Объятья
20 сентября 2014 г., 22:06
Она всегда хотела стать человеком. Таким живым, пульсирующим, тёплым.
Душа Элайджи, как могла, изворачивалась, скручивалась, сжималась, кричала ему и приказывала не быть таким дураком. Но нет, он, вместо того чтобы скрутить ей руки и закричать в лицо о любви, о которой она и так наслышана, отводит глаза, когда она просит разрешения на то, чтобы стать им. Человеком.
Люди никогда не вызывали у Элайджи ни жалости, ни сочувствия. Он уже давно считал их чем-то самим собой разумеющимся.
Элайджа всегда думал, что если это всё-таки произойдёт и она раздобудет лекарство, то он сделает всё, даже предаст собственную семью и пойдёт по головам, но не даст ей выпить его. Люди, пусть и бессмертные, имеют привычку приукрашивать свои мысли.
На деле же он не смог её остановить, даже когда она стояла на расстоянии вытянутой руки. Он просто стоял и смотрел, как сестра и любовь всей его жизни сливались в одном человеке. Смертном человеке.
То ли это был испуг, то ли ужас. Он так и не смог разобраться. Он так и не смог её оставить. Ведь она теперь так беспомощна, словно бабочка без крыльев, но… Она выглядит такой счастливой.
Ребекка сидит на веранде в белом свитере.
Каждая петелька в нём пропитана её запахом, смехом, теплом и пульсацией.
Ему хочется украсть его, чтобы иметь хоть что-то Её и прятать его где-нибудь под подушкой, как какой-нибудь мальчик-подросток. Он уже забыл, как это.
А люди когда-нибудь забывают?
Ребекка находит отличного парня. Его имя как-то отдалённо начинается на «д», но Элайджу это мало заботит. Ему важна только она, а не какие-то другие мухи, раздражающе летающие вокруг; на тротуарах, дорогах, вокзалах, балконах.
Элайджу пугает сама мысль о том, что они слетаются на трупный запах его сестры. Они ведь не знают, да? Не знают, что она теперь человек и так уязвима? Но ничего, он же здесь. Он сможет защитить её. До самой смерти.
Ребекка стареет. Для неё дни тянутся очень медленно, а для него - слишком быстро. Он ужасается мелким морщинкам в уголках её глаз. Так ужасается, что ему кажется, будто кровь сама бурлит в венах и умоляет его обратить её в вампира.
Он стал параноиком. Дотошным параноиком, притаившимся в тёмных углах дома, который Она и «Д» купили на помолвку.
Очень редко его посещает тщеславная мысль, что Ребекка придет сама и попросит обратить её, но дни идут, а этого так и не происходит.

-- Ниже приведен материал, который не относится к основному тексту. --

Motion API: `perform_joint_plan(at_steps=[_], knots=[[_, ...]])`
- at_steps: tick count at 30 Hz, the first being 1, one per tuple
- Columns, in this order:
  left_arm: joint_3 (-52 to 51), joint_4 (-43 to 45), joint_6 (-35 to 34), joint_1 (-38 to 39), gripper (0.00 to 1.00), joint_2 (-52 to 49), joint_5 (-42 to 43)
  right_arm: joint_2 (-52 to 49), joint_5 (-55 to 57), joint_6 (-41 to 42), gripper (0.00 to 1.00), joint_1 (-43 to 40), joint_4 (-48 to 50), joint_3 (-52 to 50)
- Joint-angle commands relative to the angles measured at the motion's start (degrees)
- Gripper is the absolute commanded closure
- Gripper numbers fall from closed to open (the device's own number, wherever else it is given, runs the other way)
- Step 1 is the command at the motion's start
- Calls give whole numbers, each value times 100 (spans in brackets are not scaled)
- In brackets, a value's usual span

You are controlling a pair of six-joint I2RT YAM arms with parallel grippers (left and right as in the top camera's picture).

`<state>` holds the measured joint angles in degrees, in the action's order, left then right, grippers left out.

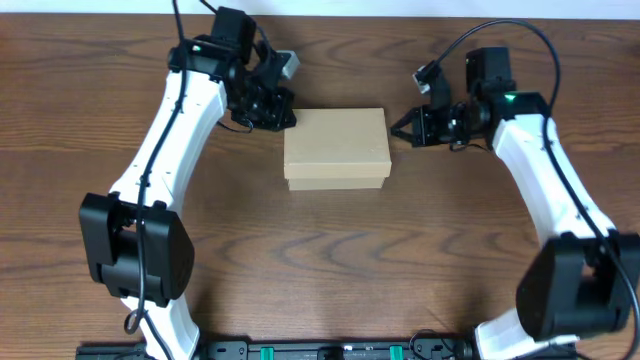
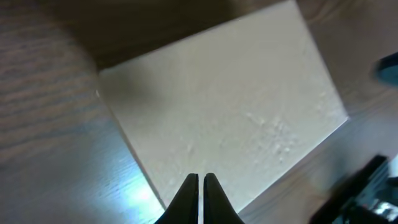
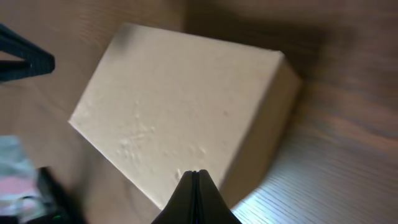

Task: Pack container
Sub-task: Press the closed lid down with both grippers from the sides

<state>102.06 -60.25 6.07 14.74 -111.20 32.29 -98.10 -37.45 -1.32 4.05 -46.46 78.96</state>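
Brown cardboard container, lid down, left hand pinched together empty, right hand likewise

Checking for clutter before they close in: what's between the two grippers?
Only the container, lid shut, lies between the left gripper and the right gripper; the overhead view shows it.

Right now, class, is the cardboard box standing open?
No, the box is closed, its top flat and whole in the overhead view.
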Motion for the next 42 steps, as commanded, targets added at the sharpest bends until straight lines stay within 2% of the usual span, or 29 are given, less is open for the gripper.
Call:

Однажды он задерживается, но не настолько, чтобы найти её мёртвой. Она всё ещё держится за жизнь, посмеиваясь. Элайджа напуган. Элайджа в ужасе. «Д» валяется где-то у стены, но этот незначительный факт быстро теряет свою ценность.
- Кто это сделал? – Элайджа бы подхватил её на руки и унёс отсюда, но она отталкивает его и снова падает на бежевый ковёр. Посмеивается.

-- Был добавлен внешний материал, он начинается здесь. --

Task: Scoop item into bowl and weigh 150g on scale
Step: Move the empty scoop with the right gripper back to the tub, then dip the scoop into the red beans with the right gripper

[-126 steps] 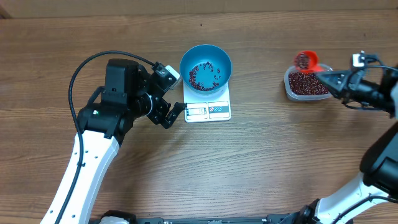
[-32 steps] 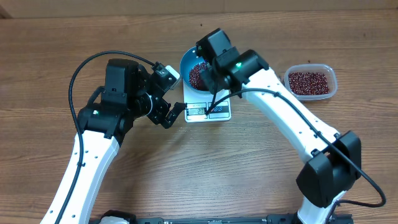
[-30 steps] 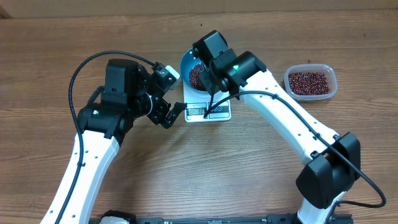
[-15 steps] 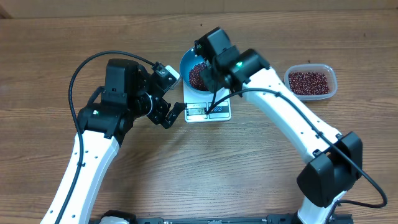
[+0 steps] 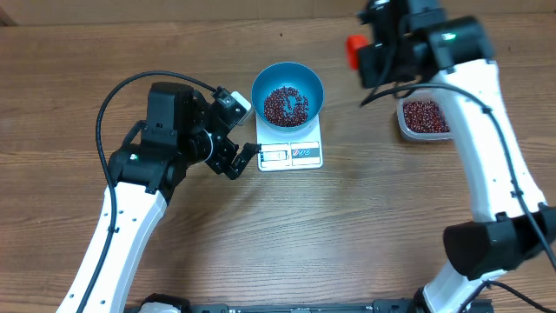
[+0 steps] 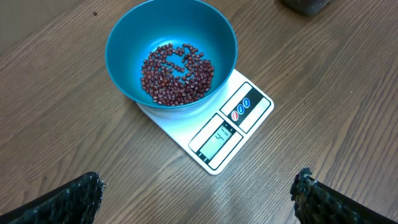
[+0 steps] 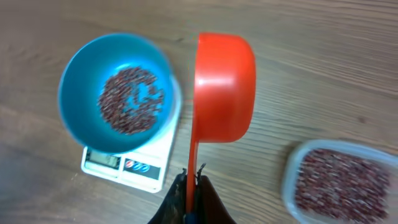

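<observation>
The blue bowl (image 5: 287, 83) stands on the white scale (image 5: 292, 156) and holds a low heap of dark red beans (image 5: 285, 104). From the left wrist, the bowl (image 6: 134, 37), its beans (image 6: 177, 70) and the scale (image 6: 227, 134) lie just ahead. My left gripper (image 5: 236, 149) rests left of the scale, open, with nothing between its fingers (image 6: 69, 200). My right gripper (image 5: 372, 54) is shut on the thin handle of a red scoop (image 7: 224, 87), up between the bowl (image 7: 81, 68) and the tub. No beans show in the scoop.
A clear plastic tub (image 5: 426, 117) of the same beans sits at the right, partly under the right arm; it shows blurred at the lower right in the right wrist view, tub (image 7: 339, 180). A black cable loops over the left arm (image 5: 113, 96). Bare wood table (image 5: 347, 235) surrounds everything.
My right arm has swung up and to the right, away from over the bowl toward the tub, carrying the scoop. The bowl is now uncovered. The left arm has not moved.
</observation>
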Controlling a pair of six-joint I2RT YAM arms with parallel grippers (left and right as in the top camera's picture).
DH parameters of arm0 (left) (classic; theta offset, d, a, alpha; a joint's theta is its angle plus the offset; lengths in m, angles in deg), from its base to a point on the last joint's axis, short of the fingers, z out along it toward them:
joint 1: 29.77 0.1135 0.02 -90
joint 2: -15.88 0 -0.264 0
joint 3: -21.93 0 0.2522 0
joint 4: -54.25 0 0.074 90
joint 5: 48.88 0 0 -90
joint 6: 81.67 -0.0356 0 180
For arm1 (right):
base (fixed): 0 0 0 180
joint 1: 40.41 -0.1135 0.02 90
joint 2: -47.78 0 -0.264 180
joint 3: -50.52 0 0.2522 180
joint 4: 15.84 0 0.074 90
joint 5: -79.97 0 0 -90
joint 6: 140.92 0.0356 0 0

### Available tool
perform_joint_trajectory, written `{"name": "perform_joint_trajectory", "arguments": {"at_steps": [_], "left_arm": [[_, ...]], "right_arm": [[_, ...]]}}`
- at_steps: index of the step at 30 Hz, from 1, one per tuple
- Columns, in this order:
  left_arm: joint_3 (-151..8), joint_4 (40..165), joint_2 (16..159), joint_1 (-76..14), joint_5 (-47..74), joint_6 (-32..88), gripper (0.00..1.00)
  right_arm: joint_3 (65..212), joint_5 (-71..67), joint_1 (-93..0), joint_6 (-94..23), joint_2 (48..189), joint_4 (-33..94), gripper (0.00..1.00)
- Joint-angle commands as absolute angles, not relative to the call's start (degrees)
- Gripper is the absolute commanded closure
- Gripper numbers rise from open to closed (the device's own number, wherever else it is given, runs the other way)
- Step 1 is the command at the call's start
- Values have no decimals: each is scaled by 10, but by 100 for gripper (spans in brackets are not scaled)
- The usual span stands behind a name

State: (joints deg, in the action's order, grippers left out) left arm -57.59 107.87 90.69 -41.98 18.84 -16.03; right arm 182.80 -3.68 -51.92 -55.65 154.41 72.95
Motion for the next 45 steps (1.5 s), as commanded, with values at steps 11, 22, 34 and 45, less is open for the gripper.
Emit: {"name": "perform_joint_trajectory", "arguments": {"at_steps": [11,22,34,45], "left_arm": [[-578,1079,908,-414,187,-156,0],[-578,1079,908,-414,187,-157,0],[-578,1079,908,-414,187,-157,0],[-578,1079,908,-414,187,-156,0]], "right_arm": [[1849,23,-342,-509,1527,747,97],[1888,17,-302,-516,1537,912,97],[1876,-21,-303,-556,1609,943,96],[1876,-105,-297,-575,1679,908,96]]}}
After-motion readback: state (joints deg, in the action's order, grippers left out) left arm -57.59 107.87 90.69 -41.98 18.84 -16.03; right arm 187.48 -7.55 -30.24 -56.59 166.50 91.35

- Вор. Обычный вор, – Ребекка широко улыбается и держится за рану от ножа. – Всё, как я и хотела, Элайджа.
Он не в силах раскрыть рта.
Всё, как она и хотела.
- Элайджа, мне холодно, – тихо шепчет Ребекка. – Согрей меня.
- Ты же знаешь, - мужчина замялся. Его запястье потянулось к губам. Обрати её. – Я не могу.
- Можешь, – она опять улыбнулась. – У тебя душа тёплая.
- Ты такая наивная, – усмехнулся мужчина и прижал её к груди.
- Я у тебя единственная сестра.
- Да, единственная.
Он взял её руки, перепачканные кровью, в свои и попытался согреть дыханием. Биение сердца замедлялось, а первородный и не заметил, как в каком-то странном исступлении пытался согреть её тонкие ладони, обливая их раз за разом холодным кислородом из своих лёгких.
В какой-то момент он просто понял, что не слышит её. Слушает и не слышит.
Она больше не была тёплой.
Не была пульсирующей.
Не была живой.
Шевелилась ли в нём скорбь, когда он, пуская несколько слезинок, прижимал её голову к своей груди и вдыхал тот самый запах, что и на украденном свитере? Бушевала ли в нём ярость, когда она не отвечала на поцелуи? Шептало ли ему отчаяние, когда тело её задеревенело?
Он хотел обратить её в вампира в последний момент, но так и не смог. Он всегда был таким бессильным, когда она улыбалась… А ведь она была всего лишь на расстоянии объятия.